Gesundheit

Experte sieht 4. Lockdown wegen Ungeimpften kommen

Für Intensivmediziner Walter Hasibeder sind ein 4. Lockdown und verschärfte Maßnahmen durchaus denkbar, wenn die Durchimpfungsrate nicht steigt. 
Sabine Primes
06.09.2021, 11:23

Der österreichische Intensivmediziner Walter Hasibeder sieht "durchaus die Gefahr, dass man in einen vierten Lockdown geht", wenn die Durchimpfungsrate weiterhin bei rund 60 Prozent bleibt. Auch ohne eine Überlastung der Intensivstationen könnten zudem "in großem Maß Planoperationen wieder abgesagt werden müssen", warnt der Präsident der Gesellschaft für Anästhesiologie, Reanimation und Intensivmedizin (ÖGARI) gegenüber der APA.

Verschärfungen der Maßnahmen, wenn...

Derzeit sei eher die Belegung der Normalbetten ein Problem. In den heimischen Krankenhäusern lagen am Freitag 543 Patienten mit Covid-19. Davon benötigten 149 Menschen eine Intensivbetreuung, ein Anstieg von 45 Patienten innerhalb einer Woche. "Wir nähern uns der 200er-Marke", sagt Hasibeder. Bei etwas mehr als 2.000 Intensivbetten in Österreich wären das zehn Prozent Auslastung mit Infizierten. "Gefährlich wird es dann, wenn man 10 bis 30 Prozent der Betten mit Covid-Patienten auffüllt".

"Im Moment viel interessanter" als nur die Auslastung der Intensivstationen sei aber die Zahl der Hospitalisierungen insgesamt - "und wenn die steil nach oben geht, muss man Maßnahmen verschärfen, das ist gar keine Frage", meint Hasibeder. Zu überlegen sei wieder eine Maskenpflicht in geschlossenen Räumen. "Klar wird man weiter viel testen müssen", fordert Hasibeder. Er riet dazu, dass man die Testungen, "wenn man schon keine Impfpflichtmachen will, kostenpflichtig macht".

"Pandemie der Ungeimpften"

Nachdem die ältere, vulnerable Bevölkerung zum Großteil geschützt ist und jüngere oft weniger schwer erkranken, habe sich in anderen Ländern bereits gezeigt, dass zunächst Normalstationen überfüllt waren, erläutert der Ärztliche Leiter der Anästhesie und Operativen Intensivmedizin am Tiroler Krankenhaus St. Vinzenz in Zams. Die Krise habe sich auf eine "Pandemie der Ungeimpften" reduziert. In seinem Spital würden aktuell fünf SARS-CoV-2-Infizierte auf der Normalstation und ein Covid-Patient intensiv behandelt, "alle sind ungeimpft und alle unter 60 Jahren", betont Hasibeder.

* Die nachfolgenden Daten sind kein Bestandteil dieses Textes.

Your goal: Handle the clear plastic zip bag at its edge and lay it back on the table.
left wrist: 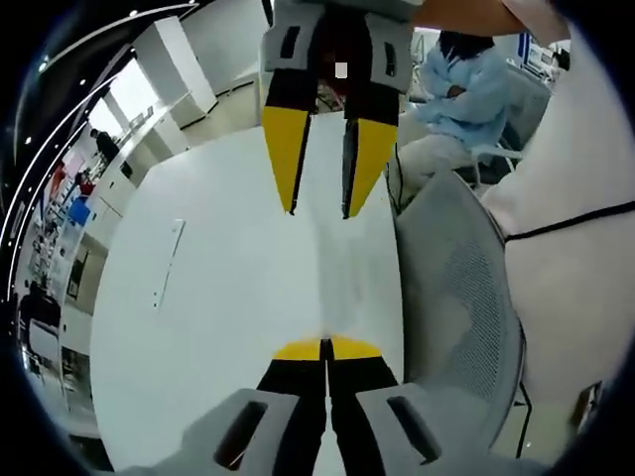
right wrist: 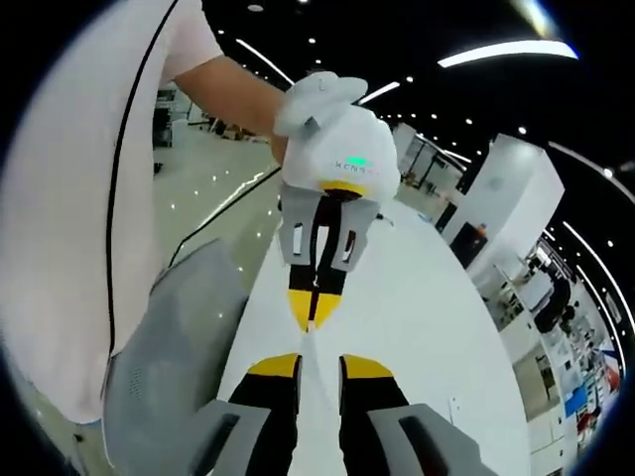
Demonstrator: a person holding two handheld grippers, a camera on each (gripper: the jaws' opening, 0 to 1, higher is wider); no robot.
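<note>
The left gripper view looked down along the white table point(left wrist: 228, 297), close above it, facing the right gripper point(left wrist: 317, 198) at frame top. The right gripper view faced back at the left gripper point(right wrist: 314, 307), sharing the table point(right wrist: 417, 307) and grey chair point(right wrist: 169, 347).

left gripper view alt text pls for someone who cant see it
The left gripper, fingers shut, seems to pinch a faint clear bag over a white table; the right gripper faces it, fingers apart. A grey chair stands beside.
</note>
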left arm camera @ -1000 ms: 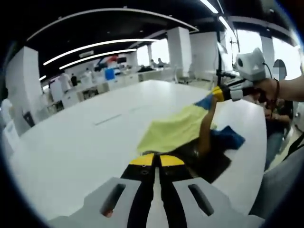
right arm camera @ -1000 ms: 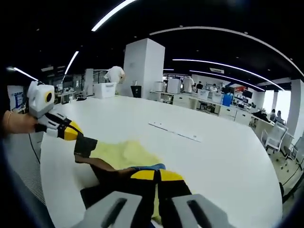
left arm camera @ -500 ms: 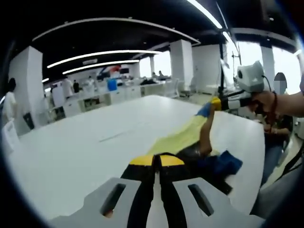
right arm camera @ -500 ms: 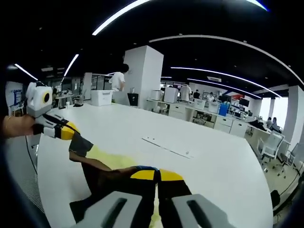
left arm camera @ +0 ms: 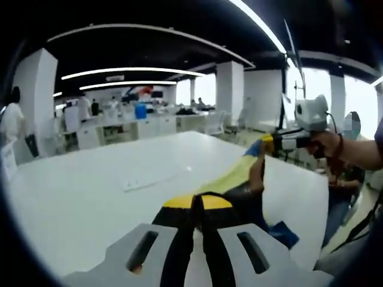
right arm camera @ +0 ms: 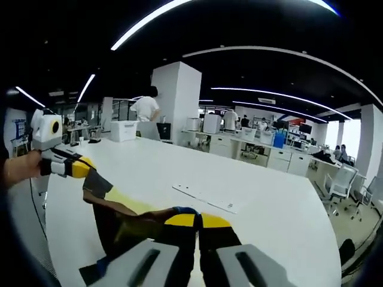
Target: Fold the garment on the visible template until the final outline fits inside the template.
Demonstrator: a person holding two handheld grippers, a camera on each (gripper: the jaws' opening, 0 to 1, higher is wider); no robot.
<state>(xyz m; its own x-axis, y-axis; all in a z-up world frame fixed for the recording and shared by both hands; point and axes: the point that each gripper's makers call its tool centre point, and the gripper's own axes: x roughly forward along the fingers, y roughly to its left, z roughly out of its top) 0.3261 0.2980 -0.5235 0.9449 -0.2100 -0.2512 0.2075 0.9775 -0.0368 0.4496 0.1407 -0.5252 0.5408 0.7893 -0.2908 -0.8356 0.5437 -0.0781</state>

Der Arzt warnt jedoch auch die Jüngeren vor der ansteckenderen und häufig schwerer verlaufenden Delta-Varianteund generell vor einer Infektion. Die ersten Wochen nach einer Covid-19-Erkrankung bestehe etwa ein höheres Risiko für einen Herzinfarkt und für mehrere Monate auch an neu aufgetretener Diabetes zu erkranken, berichtet Hasibeder. Zudem hätten auch 16- bis 30-Jährige laut einer norwegischen Studie zu über 50 Prozent ein halbes Jahr nach der Erkrankung immer noch Symptome wie Geruchs- und Geschmacksstörungen, gefolgt von Erschöpfung und - am dritthäufigsten - Konzentrationsstörungen.

Ärzte und Pflegekräfte frustriert über Impfunwillige

Der ÖGARI-Präsident hat "kein Verständnis dafür", dass sich viele Menschen nicht impfen lassen. "Was man sieht, ist ein gewisser Frust beim Pflegepersonal", berichtet er auch von Kollegen. Das sei eine Belastung für Pflegekräfte, die nun wieder in voller Schutzausrüstung arbeiten, sagt Hasibeder. "Bitte lassen Sie sich impfen. Es ist keine harmlose Erkrankung, sondern unter Umständen eine sehr, sehr schwere Erkrankung, die einem möglicherweise lange bleibt, wenn man sie überlebt."

Ob die Grippesaison wie im Vorjahr ausbleibt oder diesen Winter eine zusätzliche Belastung für die Spitäler werden könnte, ist laut Hasibeder davon abhängig, welche Influenza-Stämme vorherrschend sein werden und ob diese hoch ansteckend sind. Eine möglicherweise erneut verschärfte Maskenpflicht sei jedenfalls auch "eine der besten Schutzmaßnahmen gegen die Influenza".